Most Linux flavors are suitable for deploying RKE out of the box, but make sure that:
- The SSH user is in the Docker group
- Swap is disabled on any worker nodes (this is the default in proper cloud environments)
If you're using the RHEL/CentOS version of Docker, you'll have to make additional changes that are covered in our documentation.
To make the installation easier for you, Rancher has versioned installation scripts that will deploy the correct version of Docker for your chosen Linux flavor.
Your environment might have security policies that limit network traffic. Traffic from the node where you're running RKE needs to be able to reach port 22 on every Kubernetes node and also 6443 on every control plane node. That's the port for the Kubernetes API.

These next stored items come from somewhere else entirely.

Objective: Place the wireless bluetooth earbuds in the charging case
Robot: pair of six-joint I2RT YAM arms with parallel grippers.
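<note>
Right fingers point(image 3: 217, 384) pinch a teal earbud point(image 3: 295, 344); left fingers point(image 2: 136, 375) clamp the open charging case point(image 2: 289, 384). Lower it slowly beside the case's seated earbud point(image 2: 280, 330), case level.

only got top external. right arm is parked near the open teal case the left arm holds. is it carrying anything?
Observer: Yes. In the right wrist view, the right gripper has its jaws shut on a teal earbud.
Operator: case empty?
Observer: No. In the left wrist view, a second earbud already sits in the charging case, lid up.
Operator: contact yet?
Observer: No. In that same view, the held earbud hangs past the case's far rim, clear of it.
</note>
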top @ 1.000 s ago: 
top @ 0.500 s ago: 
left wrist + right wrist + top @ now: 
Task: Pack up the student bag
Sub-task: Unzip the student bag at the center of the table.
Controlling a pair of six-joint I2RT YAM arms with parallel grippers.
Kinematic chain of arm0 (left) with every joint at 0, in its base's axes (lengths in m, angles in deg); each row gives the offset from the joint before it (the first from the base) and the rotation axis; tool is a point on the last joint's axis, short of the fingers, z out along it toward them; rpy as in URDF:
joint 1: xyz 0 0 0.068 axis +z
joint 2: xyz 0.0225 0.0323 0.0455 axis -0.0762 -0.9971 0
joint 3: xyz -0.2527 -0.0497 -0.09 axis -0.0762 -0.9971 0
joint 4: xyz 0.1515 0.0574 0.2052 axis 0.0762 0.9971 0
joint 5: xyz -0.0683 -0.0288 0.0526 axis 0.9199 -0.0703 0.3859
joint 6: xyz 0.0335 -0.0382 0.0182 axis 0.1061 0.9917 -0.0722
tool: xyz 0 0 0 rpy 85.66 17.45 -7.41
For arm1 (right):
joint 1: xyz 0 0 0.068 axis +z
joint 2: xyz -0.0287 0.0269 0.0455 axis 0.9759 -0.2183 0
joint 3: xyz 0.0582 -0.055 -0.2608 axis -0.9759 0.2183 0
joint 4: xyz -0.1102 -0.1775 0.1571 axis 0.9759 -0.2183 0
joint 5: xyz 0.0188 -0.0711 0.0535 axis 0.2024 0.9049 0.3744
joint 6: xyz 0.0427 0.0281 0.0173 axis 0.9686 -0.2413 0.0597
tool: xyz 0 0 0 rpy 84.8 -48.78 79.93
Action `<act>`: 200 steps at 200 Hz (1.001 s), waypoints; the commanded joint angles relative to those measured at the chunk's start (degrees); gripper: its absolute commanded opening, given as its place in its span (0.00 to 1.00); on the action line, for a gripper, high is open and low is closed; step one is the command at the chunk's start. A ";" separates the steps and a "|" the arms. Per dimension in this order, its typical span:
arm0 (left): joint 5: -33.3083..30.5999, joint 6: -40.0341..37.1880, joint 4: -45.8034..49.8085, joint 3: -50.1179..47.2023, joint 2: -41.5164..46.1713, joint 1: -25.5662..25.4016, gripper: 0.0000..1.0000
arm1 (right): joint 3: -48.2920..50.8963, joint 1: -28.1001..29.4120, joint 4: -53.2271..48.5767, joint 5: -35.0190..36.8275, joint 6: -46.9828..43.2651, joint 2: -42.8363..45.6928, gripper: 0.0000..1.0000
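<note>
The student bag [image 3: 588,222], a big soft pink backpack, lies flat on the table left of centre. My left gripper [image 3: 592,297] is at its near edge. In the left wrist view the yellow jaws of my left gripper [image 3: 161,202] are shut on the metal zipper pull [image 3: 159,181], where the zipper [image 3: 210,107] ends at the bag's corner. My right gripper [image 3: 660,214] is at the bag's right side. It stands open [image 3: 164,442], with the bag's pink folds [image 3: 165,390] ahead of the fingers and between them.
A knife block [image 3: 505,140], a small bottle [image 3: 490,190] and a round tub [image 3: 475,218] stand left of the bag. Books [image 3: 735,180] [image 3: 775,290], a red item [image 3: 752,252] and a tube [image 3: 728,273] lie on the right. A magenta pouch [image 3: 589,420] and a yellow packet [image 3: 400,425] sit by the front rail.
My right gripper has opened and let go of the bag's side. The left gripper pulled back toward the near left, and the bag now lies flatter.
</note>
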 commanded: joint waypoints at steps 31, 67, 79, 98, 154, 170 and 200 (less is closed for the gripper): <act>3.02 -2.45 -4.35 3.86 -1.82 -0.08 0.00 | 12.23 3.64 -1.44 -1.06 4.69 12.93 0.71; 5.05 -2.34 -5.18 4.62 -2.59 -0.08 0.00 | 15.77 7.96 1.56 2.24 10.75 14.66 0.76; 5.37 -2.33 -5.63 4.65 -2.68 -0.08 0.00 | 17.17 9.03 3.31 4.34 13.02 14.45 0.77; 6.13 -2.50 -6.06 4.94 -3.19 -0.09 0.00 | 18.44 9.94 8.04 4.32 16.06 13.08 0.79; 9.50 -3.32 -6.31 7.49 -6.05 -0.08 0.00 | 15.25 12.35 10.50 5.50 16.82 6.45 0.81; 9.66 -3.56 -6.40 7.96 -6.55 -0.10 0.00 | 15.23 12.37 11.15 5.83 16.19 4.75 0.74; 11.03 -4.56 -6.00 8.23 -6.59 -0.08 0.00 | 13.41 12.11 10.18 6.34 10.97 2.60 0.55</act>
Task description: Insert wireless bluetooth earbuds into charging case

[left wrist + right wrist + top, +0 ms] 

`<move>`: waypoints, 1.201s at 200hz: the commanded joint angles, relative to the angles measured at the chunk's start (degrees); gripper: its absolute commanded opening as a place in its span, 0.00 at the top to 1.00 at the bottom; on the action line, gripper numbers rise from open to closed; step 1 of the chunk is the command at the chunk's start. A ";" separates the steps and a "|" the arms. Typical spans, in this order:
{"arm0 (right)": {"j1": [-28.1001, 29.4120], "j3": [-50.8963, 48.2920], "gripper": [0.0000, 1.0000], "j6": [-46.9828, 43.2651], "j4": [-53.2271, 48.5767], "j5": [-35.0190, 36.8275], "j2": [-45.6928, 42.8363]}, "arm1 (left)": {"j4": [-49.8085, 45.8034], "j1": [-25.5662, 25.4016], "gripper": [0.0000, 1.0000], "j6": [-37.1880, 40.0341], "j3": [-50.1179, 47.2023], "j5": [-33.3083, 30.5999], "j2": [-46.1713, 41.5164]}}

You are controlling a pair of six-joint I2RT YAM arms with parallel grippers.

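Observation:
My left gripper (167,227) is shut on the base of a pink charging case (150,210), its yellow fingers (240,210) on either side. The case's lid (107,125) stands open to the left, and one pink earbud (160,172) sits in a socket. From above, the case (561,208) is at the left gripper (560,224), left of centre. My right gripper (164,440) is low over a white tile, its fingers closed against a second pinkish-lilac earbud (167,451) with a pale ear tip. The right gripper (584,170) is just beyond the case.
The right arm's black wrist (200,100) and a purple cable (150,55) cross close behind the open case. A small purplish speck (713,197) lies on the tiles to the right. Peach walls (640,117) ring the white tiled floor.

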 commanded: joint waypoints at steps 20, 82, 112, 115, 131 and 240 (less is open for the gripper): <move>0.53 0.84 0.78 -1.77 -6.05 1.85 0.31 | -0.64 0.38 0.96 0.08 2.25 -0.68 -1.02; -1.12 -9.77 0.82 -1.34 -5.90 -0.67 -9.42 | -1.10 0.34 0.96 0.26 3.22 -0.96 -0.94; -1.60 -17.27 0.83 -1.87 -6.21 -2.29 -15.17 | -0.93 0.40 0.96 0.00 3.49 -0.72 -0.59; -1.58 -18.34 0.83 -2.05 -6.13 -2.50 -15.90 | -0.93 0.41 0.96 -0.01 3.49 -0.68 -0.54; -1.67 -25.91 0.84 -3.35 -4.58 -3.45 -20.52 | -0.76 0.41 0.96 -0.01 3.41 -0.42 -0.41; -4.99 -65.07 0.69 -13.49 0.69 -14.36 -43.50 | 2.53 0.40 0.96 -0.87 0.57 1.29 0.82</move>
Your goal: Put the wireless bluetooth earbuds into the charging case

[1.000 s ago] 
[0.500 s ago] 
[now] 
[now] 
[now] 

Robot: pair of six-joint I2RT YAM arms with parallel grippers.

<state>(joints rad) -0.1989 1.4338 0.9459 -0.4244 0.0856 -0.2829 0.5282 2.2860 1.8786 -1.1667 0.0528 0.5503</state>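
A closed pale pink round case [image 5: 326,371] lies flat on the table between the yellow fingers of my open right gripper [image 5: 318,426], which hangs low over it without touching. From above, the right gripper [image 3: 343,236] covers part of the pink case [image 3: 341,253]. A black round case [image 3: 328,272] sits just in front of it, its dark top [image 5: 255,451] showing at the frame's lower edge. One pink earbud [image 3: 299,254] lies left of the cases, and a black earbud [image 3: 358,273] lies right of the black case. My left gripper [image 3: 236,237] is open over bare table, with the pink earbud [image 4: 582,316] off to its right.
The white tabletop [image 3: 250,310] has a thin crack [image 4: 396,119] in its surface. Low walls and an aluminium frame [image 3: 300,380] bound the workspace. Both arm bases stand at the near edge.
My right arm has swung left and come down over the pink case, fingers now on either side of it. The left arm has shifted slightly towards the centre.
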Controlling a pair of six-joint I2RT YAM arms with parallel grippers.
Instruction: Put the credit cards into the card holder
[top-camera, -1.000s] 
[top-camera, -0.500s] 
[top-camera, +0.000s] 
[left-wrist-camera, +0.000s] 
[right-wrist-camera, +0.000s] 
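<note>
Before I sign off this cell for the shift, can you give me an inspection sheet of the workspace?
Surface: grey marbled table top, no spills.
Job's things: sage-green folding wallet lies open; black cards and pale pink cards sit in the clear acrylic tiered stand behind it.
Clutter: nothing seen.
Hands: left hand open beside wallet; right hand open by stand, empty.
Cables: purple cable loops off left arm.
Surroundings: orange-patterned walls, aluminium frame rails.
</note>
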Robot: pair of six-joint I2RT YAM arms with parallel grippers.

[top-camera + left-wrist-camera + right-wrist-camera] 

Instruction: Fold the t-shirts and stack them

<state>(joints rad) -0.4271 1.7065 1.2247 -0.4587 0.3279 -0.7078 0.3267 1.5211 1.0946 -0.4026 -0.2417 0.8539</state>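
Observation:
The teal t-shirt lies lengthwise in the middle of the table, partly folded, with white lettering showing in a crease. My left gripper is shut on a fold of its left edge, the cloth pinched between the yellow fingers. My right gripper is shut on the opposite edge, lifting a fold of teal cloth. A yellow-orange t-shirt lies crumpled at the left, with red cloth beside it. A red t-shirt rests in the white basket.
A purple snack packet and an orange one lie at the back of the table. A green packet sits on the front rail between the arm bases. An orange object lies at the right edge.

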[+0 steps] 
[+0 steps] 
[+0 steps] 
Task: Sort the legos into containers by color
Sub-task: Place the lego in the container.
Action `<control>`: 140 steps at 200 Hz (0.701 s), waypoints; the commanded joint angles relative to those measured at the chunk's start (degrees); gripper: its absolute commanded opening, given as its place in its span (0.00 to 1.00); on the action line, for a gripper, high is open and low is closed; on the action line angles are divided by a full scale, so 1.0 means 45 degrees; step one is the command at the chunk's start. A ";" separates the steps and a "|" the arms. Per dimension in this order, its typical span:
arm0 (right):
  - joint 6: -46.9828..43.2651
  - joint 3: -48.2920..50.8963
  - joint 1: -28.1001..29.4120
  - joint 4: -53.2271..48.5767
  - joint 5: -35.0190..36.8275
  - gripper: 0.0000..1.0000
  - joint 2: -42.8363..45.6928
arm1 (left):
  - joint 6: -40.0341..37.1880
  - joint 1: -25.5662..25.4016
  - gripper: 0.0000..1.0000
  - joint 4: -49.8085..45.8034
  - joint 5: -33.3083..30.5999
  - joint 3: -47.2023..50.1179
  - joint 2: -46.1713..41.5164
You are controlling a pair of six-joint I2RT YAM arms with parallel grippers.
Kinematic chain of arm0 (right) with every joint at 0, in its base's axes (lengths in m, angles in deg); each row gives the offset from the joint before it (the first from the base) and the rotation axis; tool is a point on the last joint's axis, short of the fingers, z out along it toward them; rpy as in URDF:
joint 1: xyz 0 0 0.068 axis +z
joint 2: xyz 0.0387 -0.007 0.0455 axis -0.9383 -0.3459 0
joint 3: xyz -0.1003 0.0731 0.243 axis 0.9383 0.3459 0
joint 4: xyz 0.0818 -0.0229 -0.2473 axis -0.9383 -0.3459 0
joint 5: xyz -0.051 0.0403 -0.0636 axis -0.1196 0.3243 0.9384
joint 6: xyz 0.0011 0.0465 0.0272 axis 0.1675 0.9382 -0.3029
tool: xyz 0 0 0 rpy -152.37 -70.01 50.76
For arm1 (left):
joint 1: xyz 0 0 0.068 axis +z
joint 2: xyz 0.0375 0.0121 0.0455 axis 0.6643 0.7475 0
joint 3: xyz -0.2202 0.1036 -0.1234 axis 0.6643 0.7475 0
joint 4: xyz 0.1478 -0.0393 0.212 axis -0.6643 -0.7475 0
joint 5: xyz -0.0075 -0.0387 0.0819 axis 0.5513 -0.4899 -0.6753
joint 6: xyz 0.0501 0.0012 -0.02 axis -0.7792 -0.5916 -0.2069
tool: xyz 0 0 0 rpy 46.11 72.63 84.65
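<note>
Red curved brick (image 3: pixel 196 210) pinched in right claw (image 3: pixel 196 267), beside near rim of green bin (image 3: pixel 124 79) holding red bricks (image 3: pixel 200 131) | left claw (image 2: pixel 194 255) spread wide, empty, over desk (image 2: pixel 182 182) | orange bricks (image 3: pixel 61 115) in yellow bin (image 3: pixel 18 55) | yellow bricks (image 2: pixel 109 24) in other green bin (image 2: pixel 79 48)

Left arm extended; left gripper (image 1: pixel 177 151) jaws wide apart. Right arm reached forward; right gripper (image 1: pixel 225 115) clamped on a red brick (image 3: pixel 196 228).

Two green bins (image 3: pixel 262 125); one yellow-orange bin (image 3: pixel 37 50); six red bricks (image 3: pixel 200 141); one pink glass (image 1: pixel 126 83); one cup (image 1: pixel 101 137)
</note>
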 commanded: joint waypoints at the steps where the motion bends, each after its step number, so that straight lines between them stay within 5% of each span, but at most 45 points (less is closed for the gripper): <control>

For the cluster itself, there's a page in our documentation that covers which ports need to be open to where. This level of port configuration is not required-it depends on your security posture. Development or lab environments in secure locations might simply open up all
communication between all nodes in the cluster and restrict access to those nodes from outside of the cluster subnet.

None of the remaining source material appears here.